Hostile act? Seriously?

First, teachers in many districts are not given much planning time. It's not uncommon that they get one or two days ONLY to look over class lists, get their rooms set up, look over IEP's, etc before school starts. Many of those teacher days before that are taken up by district-required meetings. In some districts, they may put "teacher planning time" on the calendar, but then the principal drags the teacher into meetings. In some districts and in older grades, teachers do not even get their class lists from admin until the day before classes start so they have no way to know who might have an IEP because they don't even have a list of who is in their classes. Keep this in mind before you assign motive to the teacher.

Then you factor in that many schools are SLOW about getting IEP's out to the teachers. I won't even tell you how many weeks it's taken in some districts I've worked in. She may not even have it yet. I pity the special ed department. They often have too large a caseload assigned to each teacher and not nearly enough time provided to do what needs doing. We really get what we pay for with budget and staffing cuts. Teachers are only human and there are only so many hours in each day--even accounting for the fact that many work in the evenings and on weekends, especially at first!

What I would do, is send the teacher a very friendly, very positive introductory email.
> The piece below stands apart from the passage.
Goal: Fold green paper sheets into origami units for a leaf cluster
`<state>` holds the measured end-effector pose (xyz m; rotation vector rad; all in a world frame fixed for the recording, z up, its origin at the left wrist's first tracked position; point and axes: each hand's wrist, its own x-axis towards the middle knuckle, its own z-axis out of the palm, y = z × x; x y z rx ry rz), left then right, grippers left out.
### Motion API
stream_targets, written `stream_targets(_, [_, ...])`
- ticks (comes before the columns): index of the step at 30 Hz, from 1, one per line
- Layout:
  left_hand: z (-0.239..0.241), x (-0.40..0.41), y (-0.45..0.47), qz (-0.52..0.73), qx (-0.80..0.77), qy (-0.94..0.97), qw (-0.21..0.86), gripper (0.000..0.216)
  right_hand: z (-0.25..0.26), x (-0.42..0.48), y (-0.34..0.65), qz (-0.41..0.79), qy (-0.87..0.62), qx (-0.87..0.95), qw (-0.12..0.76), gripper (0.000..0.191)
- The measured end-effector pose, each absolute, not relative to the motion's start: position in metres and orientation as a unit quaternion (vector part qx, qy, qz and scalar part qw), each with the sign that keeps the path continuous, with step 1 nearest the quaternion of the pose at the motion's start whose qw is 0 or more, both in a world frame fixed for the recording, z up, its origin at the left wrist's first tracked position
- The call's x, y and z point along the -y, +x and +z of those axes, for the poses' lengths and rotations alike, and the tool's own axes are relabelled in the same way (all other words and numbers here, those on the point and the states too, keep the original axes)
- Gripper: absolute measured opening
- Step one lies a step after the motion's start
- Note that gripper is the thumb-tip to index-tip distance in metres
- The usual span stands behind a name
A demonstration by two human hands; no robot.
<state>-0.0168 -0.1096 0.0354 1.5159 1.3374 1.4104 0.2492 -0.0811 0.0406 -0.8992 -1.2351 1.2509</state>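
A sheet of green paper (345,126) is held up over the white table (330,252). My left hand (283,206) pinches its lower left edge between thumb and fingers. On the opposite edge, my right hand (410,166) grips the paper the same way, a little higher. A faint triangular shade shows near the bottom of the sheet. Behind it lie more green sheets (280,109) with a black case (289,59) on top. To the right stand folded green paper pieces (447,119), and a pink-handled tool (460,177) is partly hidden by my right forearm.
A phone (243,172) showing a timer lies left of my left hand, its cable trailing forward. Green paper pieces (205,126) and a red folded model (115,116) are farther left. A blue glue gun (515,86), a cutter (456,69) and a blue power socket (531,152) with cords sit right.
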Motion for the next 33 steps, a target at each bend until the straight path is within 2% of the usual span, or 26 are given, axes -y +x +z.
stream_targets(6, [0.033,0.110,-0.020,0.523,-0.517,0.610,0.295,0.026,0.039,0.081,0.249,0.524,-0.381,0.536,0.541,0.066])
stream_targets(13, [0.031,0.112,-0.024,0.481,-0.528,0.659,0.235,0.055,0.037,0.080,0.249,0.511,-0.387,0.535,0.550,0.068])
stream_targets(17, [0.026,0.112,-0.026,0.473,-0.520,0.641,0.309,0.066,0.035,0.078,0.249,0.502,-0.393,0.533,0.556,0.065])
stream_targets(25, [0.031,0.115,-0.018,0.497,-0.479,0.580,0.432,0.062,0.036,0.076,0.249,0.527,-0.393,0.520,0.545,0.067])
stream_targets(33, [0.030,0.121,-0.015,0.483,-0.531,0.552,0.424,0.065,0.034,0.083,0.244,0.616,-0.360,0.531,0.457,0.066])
In that you should introduce yourself, say how excited you are that Johnny will have her as a teacher this year, then briefly add a comment like, "I'm sure you've already seen this in Johnny's IEP, but I just wanted to touch base with you that he (insert brief description of what's going on) and (insert brief description of the modification you're concerned about.) Please let me know if I can answer any questions for you. Johnny is so excited to be starting school again."